**TASK GOAL:** Copy each line below holding "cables".

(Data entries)
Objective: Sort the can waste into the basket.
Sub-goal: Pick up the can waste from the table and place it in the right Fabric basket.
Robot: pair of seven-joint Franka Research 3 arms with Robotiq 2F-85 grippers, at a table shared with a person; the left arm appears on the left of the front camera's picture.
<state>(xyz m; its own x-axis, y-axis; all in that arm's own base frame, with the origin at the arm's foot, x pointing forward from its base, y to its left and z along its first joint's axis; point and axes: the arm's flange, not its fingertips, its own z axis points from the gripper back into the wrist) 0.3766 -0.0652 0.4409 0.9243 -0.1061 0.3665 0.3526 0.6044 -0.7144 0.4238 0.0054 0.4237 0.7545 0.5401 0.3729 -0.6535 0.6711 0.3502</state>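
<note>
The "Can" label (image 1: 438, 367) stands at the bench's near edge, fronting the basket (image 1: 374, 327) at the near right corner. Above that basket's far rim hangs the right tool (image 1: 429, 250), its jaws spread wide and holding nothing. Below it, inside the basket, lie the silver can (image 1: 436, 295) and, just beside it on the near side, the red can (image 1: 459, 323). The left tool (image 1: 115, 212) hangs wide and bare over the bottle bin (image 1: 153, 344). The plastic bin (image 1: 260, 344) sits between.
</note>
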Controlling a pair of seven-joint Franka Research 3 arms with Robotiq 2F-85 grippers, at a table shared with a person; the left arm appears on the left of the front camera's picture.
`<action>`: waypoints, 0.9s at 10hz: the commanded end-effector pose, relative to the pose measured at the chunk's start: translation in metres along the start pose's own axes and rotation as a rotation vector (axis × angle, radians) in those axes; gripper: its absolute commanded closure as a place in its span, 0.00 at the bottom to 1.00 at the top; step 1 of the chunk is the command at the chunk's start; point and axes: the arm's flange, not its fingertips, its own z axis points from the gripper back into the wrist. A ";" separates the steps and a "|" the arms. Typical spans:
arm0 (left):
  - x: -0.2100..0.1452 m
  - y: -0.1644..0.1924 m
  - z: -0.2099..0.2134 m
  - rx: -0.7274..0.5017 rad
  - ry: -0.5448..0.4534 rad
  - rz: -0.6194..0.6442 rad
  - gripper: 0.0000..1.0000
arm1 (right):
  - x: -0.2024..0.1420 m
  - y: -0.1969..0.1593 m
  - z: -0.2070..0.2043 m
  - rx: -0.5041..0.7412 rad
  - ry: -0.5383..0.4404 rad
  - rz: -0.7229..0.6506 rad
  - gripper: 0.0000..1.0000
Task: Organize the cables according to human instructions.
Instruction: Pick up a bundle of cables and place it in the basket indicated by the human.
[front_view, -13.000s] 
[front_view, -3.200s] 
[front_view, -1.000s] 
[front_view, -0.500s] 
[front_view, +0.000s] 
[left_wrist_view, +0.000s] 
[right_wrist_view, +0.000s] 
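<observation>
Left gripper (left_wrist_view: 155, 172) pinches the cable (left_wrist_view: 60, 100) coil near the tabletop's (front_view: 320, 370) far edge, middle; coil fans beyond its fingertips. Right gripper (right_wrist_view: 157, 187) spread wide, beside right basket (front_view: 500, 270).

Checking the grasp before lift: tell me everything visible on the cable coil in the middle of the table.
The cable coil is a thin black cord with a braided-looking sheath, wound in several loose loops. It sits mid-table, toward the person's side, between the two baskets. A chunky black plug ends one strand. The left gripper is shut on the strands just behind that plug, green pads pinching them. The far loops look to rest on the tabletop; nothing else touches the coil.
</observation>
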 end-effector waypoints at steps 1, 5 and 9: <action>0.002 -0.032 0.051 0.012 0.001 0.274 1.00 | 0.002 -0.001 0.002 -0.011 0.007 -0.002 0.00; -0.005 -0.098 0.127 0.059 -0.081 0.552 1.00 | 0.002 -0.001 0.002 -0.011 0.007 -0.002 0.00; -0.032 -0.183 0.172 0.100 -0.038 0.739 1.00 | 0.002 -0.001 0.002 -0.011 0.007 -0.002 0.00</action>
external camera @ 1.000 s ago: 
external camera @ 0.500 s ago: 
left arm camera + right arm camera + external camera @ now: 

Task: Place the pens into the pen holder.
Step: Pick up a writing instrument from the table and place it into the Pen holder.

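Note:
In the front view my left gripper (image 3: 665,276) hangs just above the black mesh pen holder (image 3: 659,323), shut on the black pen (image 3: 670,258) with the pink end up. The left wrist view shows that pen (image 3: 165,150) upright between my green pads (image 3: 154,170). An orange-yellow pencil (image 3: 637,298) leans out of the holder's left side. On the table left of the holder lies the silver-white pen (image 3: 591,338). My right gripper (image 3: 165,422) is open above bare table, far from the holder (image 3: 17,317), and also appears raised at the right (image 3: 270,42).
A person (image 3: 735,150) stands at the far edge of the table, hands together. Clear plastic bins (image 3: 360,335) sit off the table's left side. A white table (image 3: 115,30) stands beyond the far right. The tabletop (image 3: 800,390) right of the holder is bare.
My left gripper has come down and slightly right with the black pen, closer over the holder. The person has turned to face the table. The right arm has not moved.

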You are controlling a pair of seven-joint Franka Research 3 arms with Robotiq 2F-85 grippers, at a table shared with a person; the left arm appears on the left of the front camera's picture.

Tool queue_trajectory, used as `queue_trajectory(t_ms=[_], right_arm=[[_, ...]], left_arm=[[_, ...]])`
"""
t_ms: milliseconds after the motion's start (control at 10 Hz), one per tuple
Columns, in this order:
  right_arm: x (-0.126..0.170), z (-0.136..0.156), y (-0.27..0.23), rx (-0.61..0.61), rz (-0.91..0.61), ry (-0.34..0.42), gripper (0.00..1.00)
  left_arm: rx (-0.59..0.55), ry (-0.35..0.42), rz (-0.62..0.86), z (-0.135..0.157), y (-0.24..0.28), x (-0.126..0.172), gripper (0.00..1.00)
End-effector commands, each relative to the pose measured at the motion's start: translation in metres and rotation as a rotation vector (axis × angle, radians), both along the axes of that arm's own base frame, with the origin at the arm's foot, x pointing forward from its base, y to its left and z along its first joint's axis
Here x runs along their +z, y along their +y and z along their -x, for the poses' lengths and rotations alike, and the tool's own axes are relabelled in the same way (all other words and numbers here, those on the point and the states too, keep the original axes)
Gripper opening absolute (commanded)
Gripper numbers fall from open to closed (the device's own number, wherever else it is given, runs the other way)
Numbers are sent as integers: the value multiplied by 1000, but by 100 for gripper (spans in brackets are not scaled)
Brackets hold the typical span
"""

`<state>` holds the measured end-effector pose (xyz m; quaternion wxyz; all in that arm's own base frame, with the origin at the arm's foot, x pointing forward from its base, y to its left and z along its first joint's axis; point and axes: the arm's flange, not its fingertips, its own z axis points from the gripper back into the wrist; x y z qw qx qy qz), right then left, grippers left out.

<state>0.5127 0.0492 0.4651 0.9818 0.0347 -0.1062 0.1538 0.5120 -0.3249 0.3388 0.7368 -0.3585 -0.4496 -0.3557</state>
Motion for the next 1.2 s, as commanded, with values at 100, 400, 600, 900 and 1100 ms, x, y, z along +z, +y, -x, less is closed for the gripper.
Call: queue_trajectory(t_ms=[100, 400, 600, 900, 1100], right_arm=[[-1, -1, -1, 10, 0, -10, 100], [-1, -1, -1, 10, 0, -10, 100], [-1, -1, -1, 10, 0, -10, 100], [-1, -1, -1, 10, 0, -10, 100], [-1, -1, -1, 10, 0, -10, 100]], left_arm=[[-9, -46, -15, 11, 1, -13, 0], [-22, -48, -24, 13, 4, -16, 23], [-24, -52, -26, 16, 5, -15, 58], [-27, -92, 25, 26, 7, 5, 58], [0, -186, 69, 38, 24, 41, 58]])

**REPLY:**
Task: Organize the cables according to human instructions.
Instruction: Pick up a bundle of cables and place it in the basket indicated by the human.

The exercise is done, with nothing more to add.